1) Les dispositions invoquées par le demandeur semblent prima facieconstituer une base sur laquelle sa compétence pourrait être fondée:

a) Quant à l’existence prima facie d’un différend. Considérant que la Convention contre la torture (1984), sur l’article 30 de laquelle le demandeur fonde la compétence de la Cour, subordonne la compétence de celle-ci à l’existence d’un “différend entre deux ou plus des Etats parties concernant l’interprétation ou l’application de la présente convention”; la Cour a établi de manière prima facie qu’un tel différend existait à la date du dépôt de la requête, à savoir que les parties font valoir des prétentions contradictoires quant à l’interprétation et l’application de la convention contre la torture à propos de M. Habré. La Cour a par ailleurs établi que la requête n’a pas été privé d’objet du fait que le Sénégal a reconnu, à l’audience, certaines de ses obligations en vertu de ladite convention: prima facie, le différend demeure puisque les parties continuent de s’opposer quant à la façon dont le Sénégal doit s’acquitter de celles-ci;

b) Quant au respect des conditions procédurales.

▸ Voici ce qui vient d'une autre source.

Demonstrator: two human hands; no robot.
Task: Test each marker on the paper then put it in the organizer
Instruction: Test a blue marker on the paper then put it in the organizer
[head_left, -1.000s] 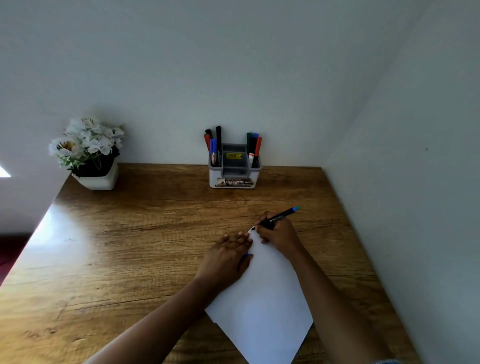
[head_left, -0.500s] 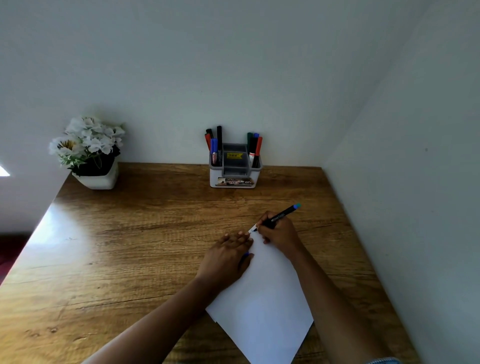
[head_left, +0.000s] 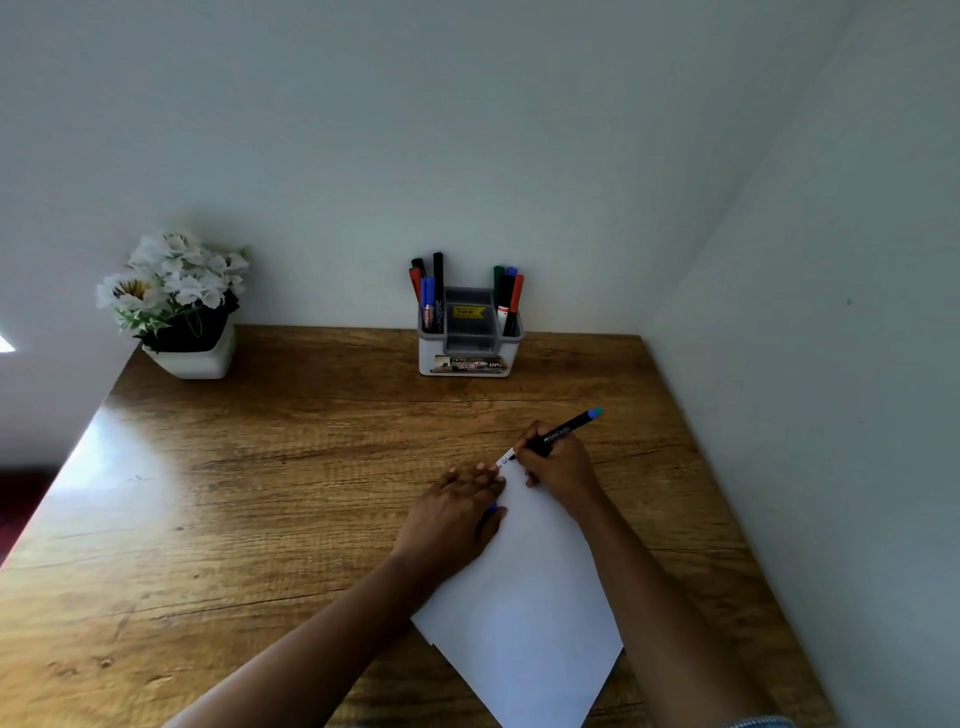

Considérant que l’article 30 de la convention contre la torture exige en premier lieu que le différend soumis à la Cour soit de ceux «qui ne peu(vent) être réglé(s) par voie de négociation»; la Cour a estimé, au stade de l’examen prima facie de sa compétence, qu’il suffit de constater que la Belgique a essayé de négocier; considérant que la convention prévoit en deuxième lieu qu’un différend entre Etats parties qui n’aurait pas été réglé par voie de négociation devra être soumis à l’arbitrage à la demande de l’un d’entre eux (la Cour ne pourrait en être saisie que si les parties n’arrivent pas à s’entendre sur l’organisation d’un tel tribunal après six mois); la Cour constate que l’offre de règlement par voie d’arbitrage émanant de la Belgique a bien eu lieu six mois avant la saisine de la Cour.
A ce stade, il sied de noter que la Cour n’a pas estimé necessaire d’examinerprima facie sa deuxième base de compétence invoquée par la Belgique, soit les déclarations unilatérales des deux parties au titre de l’alinéa 2 de l’article 36 du Statut de la Cour (clause facultative de juridiction obligatoire).

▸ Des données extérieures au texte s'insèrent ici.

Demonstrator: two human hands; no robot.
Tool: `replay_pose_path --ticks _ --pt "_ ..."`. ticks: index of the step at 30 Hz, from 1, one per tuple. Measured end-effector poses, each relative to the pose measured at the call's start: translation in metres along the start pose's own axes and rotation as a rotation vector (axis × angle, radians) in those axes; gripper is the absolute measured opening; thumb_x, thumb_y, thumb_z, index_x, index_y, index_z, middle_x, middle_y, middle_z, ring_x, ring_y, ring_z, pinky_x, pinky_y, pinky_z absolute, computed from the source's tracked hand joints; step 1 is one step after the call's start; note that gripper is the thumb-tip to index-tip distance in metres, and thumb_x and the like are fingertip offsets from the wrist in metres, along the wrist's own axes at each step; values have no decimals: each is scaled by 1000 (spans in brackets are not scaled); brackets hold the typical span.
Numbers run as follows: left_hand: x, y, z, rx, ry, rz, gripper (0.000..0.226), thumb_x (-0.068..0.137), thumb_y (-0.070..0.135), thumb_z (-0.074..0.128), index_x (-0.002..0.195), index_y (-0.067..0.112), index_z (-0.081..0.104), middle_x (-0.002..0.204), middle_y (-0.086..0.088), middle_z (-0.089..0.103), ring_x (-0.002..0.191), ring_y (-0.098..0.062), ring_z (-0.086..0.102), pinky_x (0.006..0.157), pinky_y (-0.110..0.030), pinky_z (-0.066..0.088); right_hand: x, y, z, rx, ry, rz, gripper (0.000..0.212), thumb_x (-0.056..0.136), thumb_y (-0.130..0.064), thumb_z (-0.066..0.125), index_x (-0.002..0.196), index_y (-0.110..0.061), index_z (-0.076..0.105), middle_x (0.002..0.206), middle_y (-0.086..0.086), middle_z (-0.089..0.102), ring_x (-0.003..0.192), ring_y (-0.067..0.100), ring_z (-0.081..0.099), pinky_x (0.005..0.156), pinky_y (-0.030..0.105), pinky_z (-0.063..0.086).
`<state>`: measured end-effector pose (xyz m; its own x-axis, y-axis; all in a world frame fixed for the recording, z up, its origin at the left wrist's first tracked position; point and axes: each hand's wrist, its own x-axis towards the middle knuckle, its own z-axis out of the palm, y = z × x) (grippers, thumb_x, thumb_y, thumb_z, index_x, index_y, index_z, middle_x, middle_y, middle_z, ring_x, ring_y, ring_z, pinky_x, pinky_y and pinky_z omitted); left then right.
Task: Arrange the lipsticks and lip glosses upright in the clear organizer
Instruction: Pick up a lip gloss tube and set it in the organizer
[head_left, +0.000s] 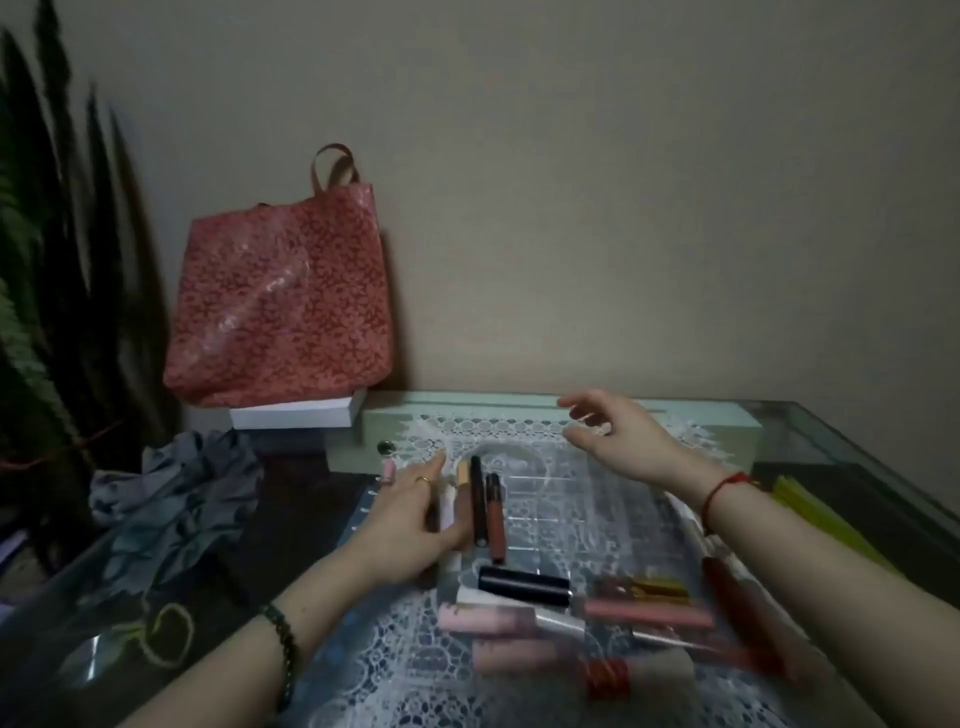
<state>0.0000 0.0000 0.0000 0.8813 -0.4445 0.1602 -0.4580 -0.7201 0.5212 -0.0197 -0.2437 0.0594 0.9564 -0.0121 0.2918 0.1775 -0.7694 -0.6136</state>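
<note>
The clear organizer (550, 499) sits on a lace cloth in the middle of the glass table, hard to make out. Left of it lie a black tube (477, 499) and a brown-red lip gloss (495, 519). My left hand (410, 519) rests over the tubes beside them, thumb and fingers closed around a white lip gloss tube (448, 501). My right hand (618, 441) hovers open above the organizer's far side, holding nothing. Nearer me lie a black lipstick (522, 584), a pink tube (485, 618), a long pink gloss (647, 613), a dark red tube (737, 603) and others, blurred.
A red patterned bag (280, 306) stands on a white box (296, 415) against the wall at the back left. A long pale box (561, 415) runs behind the cloth. Crumpled grey fabric (176, 488) and a dark plant (52, 260) are at left, yellow strips (810, 504) at right.
</note>
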Motion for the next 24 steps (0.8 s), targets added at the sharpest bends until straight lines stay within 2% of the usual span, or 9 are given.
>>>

2) Un lien est établi entre le droit qui fait l’objet de l’instance pendante et les mesures conservatoire sollicitées:

a) Conformément à une jurisprudence initiée à l’occasion des ordonnances rendues dans les affaires Application de la convention pour la prévention et la répression du crime de génocide (Bosnie-Herzégovine c. Yougoslavie (Serbie et Monténégro)), 8 avril 1993, Frontière terrestre et maritime entre le Cameroun et le Nigéria (Cameroun c. Nigéria), 15 mars 1996, et au regard de l’article 41 de son Statut qui lui permet d’indiquer des mesures conservatoires tendant à protéger les droits de chacune des parties en attendant son arrêt définitif, la Cour se préoccupe d’établir un lien entre les droits qui font l’objet de l’instance pendante et les mesures demandées;

b) Le départ éventuel de M. Habré du territoire sénégalais serait susceptible d’affecter les droits que la Belgique pourrait se voir reconnaître au fond.

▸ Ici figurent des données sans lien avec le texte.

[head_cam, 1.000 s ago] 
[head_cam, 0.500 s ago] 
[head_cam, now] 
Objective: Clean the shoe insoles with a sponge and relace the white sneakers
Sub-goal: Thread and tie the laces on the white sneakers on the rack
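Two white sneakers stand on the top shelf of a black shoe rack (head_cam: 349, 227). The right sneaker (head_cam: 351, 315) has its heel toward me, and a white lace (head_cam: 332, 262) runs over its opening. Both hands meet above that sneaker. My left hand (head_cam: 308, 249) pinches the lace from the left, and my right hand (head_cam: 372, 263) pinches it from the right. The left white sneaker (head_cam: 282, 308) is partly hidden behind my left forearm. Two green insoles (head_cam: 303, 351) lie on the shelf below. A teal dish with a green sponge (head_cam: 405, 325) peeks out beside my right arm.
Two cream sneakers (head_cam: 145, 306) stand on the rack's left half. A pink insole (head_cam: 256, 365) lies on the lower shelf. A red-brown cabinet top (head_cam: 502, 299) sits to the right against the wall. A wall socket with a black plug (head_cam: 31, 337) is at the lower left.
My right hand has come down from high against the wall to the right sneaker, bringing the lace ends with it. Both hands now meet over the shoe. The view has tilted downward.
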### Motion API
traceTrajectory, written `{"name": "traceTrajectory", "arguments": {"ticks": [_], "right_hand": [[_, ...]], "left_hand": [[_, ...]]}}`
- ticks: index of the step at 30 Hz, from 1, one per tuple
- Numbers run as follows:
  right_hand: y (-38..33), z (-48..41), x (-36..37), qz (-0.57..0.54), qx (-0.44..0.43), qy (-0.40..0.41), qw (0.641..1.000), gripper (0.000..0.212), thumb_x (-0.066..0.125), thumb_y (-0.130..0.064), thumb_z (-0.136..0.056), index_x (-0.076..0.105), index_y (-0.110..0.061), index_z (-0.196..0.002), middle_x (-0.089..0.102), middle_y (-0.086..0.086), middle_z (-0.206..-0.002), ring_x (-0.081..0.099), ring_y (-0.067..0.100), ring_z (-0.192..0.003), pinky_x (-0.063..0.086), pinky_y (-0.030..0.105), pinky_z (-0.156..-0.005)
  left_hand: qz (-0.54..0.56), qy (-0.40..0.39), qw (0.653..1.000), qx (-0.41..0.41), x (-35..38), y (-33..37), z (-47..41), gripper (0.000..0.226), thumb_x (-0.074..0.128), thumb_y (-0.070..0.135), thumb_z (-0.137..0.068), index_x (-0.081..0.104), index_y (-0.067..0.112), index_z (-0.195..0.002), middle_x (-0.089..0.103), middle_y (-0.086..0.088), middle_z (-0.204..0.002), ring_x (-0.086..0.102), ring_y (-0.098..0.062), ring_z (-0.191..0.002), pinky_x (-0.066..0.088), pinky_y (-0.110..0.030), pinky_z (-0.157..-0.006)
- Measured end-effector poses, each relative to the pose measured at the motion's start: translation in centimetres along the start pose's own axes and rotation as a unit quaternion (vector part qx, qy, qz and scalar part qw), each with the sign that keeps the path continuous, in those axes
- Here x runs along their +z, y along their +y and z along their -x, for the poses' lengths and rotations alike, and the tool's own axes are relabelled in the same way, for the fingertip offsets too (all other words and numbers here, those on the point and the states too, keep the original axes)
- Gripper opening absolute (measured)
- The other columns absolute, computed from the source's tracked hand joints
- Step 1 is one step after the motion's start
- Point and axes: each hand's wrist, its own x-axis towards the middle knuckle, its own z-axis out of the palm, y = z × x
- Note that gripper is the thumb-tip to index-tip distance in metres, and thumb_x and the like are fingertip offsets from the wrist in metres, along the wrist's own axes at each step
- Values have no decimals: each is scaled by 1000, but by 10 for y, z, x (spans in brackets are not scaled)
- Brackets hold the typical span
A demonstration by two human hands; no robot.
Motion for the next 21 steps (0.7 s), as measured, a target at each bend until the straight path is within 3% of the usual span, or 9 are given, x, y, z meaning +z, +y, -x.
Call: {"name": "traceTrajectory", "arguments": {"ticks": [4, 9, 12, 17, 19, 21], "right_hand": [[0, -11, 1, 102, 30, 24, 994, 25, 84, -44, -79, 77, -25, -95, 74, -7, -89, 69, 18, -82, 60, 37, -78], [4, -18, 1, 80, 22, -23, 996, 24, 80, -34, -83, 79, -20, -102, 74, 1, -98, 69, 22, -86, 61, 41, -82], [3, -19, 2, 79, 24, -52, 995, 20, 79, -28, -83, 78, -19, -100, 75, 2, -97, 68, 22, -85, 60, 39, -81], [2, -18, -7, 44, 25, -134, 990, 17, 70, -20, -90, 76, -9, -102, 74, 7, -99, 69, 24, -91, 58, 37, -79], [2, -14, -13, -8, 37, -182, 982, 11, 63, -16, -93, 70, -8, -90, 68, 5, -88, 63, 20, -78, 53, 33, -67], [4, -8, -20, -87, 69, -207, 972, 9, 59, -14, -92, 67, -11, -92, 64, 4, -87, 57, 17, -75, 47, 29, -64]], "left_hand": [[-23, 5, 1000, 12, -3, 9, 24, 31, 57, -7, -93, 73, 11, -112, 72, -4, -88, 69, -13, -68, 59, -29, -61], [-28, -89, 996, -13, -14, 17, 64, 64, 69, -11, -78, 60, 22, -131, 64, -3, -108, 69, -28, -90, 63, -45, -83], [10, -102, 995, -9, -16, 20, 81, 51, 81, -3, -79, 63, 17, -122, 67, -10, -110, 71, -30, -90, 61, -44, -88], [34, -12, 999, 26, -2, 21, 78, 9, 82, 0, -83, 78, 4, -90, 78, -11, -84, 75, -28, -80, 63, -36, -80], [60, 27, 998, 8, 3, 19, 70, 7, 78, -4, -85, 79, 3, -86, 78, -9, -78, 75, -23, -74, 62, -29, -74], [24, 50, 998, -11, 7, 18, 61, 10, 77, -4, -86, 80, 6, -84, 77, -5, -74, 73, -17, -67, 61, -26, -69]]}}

3) Il n’existe pas de risque de préjudice irréparable:

a) Selon une jurisprudence classique, le pouvoir de la Cour d’indiquer des mesures conservatoires ne peut être exercé que s’il y a urgence, c’est-à-dire s’il existe un risque réel et imminent qu’un préjudice irréparable soit causé aux droits en litige avant qu’elle n’ait rendu sa décision définitive;

b) Lors des audiences, le coagent du Sénégal ayant solennellement déclaré, en réponse à une question posée par un membre de la Cour, que son gouvernement «ne permettra(it) pas à M. Habré de quitter le Sénégal aussi longtemps que la présente affaire sera(it) pendante devant la Cour», la Cour a estimé que le risque de préjudice irréparable aux droits revendiqués par la Belgique n’était pas apparent à la date à laquelle la présente ordonnance est rendue.

c) Conclusion: il n’existe, dans les circonstances de l’espèce, aucune urgence justifiant l’indication de mesures conservatoires par la Cour.